PROJECT SUMMARY
Structural variations are key drivers of both evolutionary adaptation and human disease. My group develops and
applies computational and statistical approaches for understanding the evolution of structural variations from
patterns in their genomic and transcriptomic data. During the past few years, our studies have focused primarily
on gene duplication, which represents the most common type of structural variation observed in nature. In
particular, we investigated the origins of evolutionary innovation after gene duplication, a problem of long-
standing interest in the evolutionary genomics community. To answer this question, we designed the first method
for classifying evolutionary outcomes of duplicate genes from phylogenetic comparisons of their gene expression
profiles. By applying this decision tree method to multi-tissue gene expression data, we were able to classify
evolutionary outcomes of duplicate genes in Drosophila, mammals, and grasses. These studies revealed
frequent tissue-specific expression divergence after duplication, as well as sequence and expression differences
within and among taxa that are consistent with natural selection. In a follow-up population-genomic analysis, we
demonstrated that natural selection indeed plays an important role in the evolutionary outcomes of young
duplicate genes in Drosophila. Later, we developed analogous decision tree classifiers for two additional types
of structural variations: gene deletion and translocation. Applications of our methods to sequence and expression
data from multiple tissues and developmental stages in Drosophila uncovered rapid divergence concordant with
adaptation, suggesting that natural selection shapes the evolutionary trajectories of structural variations
generated by deletion and translocation as well. However, our recent analyses revealed that there are many
limitations of these decision tree methods, including sensitivity to gene expression stochasticity, lack of statistical
support, and inability to predict parameters driving the evolution of structural variations. Thus, during the next
five years, my group will develop a suite of tailored model-based statistical and machine learning approaches for
classifying the evolutionary outcomes and predicting the evolutionary parameters of structural variations arising
from duplication, deletion, inversion, and translocation events.
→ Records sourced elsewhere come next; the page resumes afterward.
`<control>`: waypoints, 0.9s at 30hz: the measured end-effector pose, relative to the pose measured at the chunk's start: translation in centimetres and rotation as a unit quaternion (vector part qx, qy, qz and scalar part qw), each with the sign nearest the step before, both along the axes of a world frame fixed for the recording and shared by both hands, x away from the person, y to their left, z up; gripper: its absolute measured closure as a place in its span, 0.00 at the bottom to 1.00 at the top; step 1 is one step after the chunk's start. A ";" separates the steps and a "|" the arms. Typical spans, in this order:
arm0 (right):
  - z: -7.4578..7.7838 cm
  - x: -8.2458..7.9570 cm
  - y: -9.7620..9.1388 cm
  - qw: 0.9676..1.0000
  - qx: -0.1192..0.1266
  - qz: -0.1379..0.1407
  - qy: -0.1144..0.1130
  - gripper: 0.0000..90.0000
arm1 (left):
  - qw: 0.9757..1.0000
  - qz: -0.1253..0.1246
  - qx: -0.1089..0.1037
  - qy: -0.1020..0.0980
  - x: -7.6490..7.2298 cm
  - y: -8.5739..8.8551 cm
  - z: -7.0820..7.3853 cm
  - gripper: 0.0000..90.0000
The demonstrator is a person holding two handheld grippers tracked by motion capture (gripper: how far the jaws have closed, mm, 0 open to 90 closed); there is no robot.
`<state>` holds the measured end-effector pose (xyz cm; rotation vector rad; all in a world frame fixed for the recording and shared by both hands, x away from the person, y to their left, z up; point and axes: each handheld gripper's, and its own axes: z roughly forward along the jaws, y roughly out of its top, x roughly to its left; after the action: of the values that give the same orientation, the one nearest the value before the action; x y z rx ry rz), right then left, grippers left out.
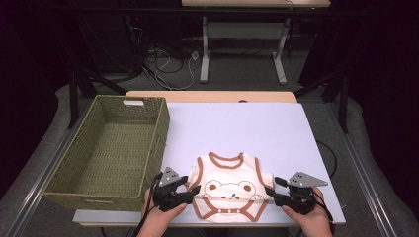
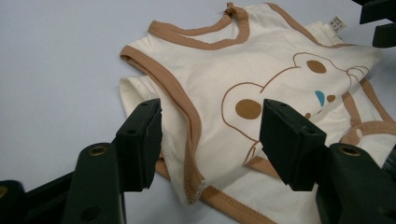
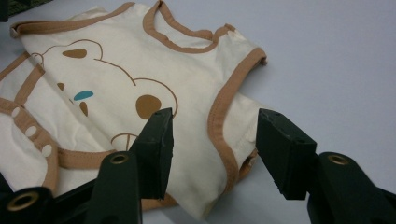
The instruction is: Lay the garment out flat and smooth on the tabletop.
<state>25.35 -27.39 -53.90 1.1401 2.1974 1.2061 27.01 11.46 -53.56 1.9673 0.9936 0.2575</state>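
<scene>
A cream baby bodysuit (image 1: pixel 230 190) with brown trim and a bear print lies flat near the front edge of the white table top (image 1: pixel 247 123), its lower part folded up over the print. My left gripper (image 1: pixel 193 191) sits at the garment's left side, and its jaws stand apart over the trimmed armhole edge (image 2: pixel 187 116). My right gripper (image 1: pixel 269 192) sits at the right side, its jaws apart over the other armhole edge (image 3: pixel 224 116). In both gripper views the bodysuit (image 2: pixel 224 60) (image 3: pixel 140 56) rests on the table, and no pad presses on it.
A woven green-brown basket (image 1: pixel 158 143) stands empty on the left, close beside my left gripper. The white table top stretches back behind the garment. Beyond the table are a desk's white legs (image 1: pixel 204 54) and cables on the floor.
</scene>
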 end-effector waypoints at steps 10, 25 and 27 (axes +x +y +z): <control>0.6 0.5 0.6 1.000 -0.004 0.010 0.005 0.38 | 1.000 0.003 0.009 -0.024 0.6 -0.6 0.6 0.40; 3.0 3.4 2.2 0.998 -0.033 0.054 -0.014 0.33 | 1.000 -0.001 0.001 -0.006 4.5 -2.7 2.5 0.28; 3.3 4.2 2.5 0.997 -0.036 0.060 -0.018 0.35 | 1.000 0.000 0.002 -0.011 5.1 -3.1 2.6 0.28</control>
<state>29.57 -24.87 -50.65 0.9616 2.2916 1.1751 32.12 8.40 -50.92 1.9648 0.9794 0.2803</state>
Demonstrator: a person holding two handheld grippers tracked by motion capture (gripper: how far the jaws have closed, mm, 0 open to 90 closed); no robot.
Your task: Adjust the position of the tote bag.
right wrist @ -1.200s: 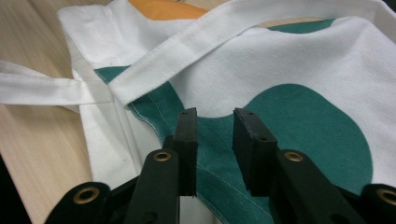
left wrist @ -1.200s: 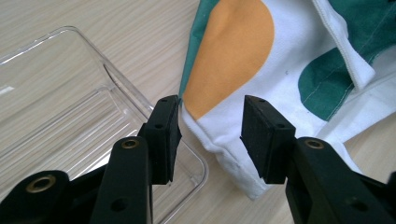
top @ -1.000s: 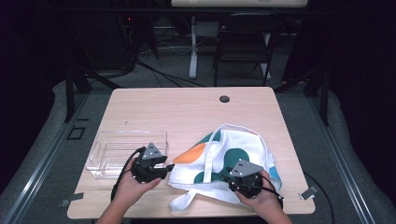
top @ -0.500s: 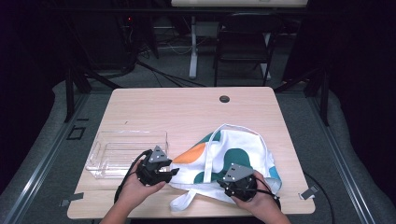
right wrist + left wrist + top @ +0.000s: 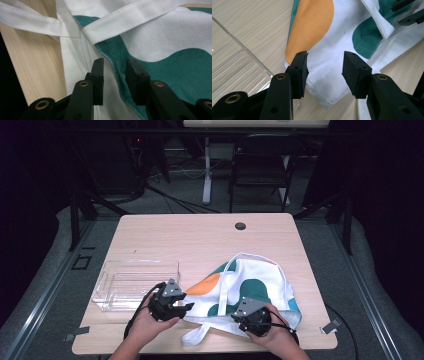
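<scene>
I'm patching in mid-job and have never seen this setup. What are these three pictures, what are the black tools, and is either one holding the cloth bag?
No robot arm here: a person holds a two-jaw gripper in each hand. The high view looks down on the wooden table; the left gripper is at its left, the right gripper at its right. The other two pictures come from cameras riding on the grippers, looking along their black jaws.

On the table lie a white tote bag with orange and green patches and a clear plastic tray beside it.

The left gripper hovers open over the bag's corner, gripping nothing. The right gripper has just been closing; its jaws stand apart over a green seam, no cloth pinched.
</scene>
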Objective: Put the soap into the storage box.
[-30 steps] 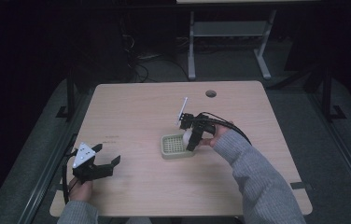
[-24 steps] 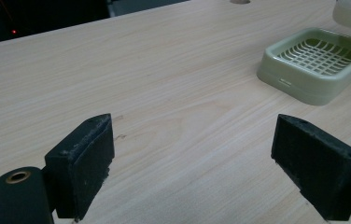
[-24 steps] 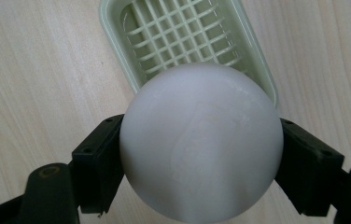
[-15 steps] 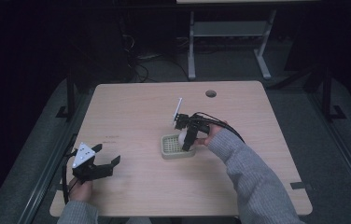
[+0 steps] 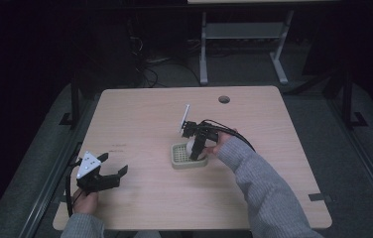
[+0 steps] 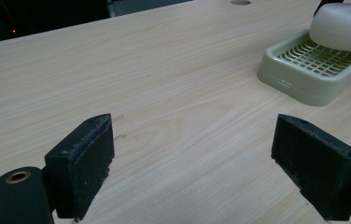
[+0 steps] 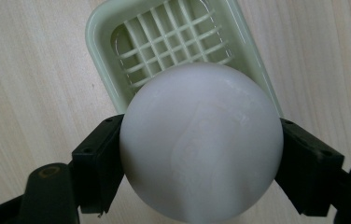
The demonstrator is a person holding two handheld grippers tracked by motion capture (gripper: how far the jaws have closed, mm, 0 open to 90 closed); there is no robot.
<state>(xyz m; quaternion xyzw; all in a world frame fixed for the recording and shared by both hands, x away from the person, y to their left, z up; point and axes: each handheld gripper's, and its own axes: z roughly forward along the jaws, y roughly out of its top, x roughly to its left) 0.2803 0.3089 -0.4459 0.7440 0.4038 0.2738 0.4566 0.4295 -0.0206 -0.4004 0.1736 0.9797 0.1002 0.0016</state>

Our preliminary studies indicate that these
techniques will be much more powerful and accurate than previous approaches, and will therefore compose
major advancements in evolutionary investigations of structural variations. In addition to implementing our
methods in open source software packages, we will apply them to assay the evolutionary implications of different
types of structural variations in humans and several other animal and plant taxa. Comparisons will be made
among different types of structural variations, their evolutionary outcomes, and taxonomic groups. The major
goal of these studies will be to ascertain the general rules by which different types of structural variation
contribute to evolutionary innovation. Together, these studies will shed light on how gene duplication, deletion,
inversion, and translocation work in concert to generate a diversity of complex adaptations across the tree of life.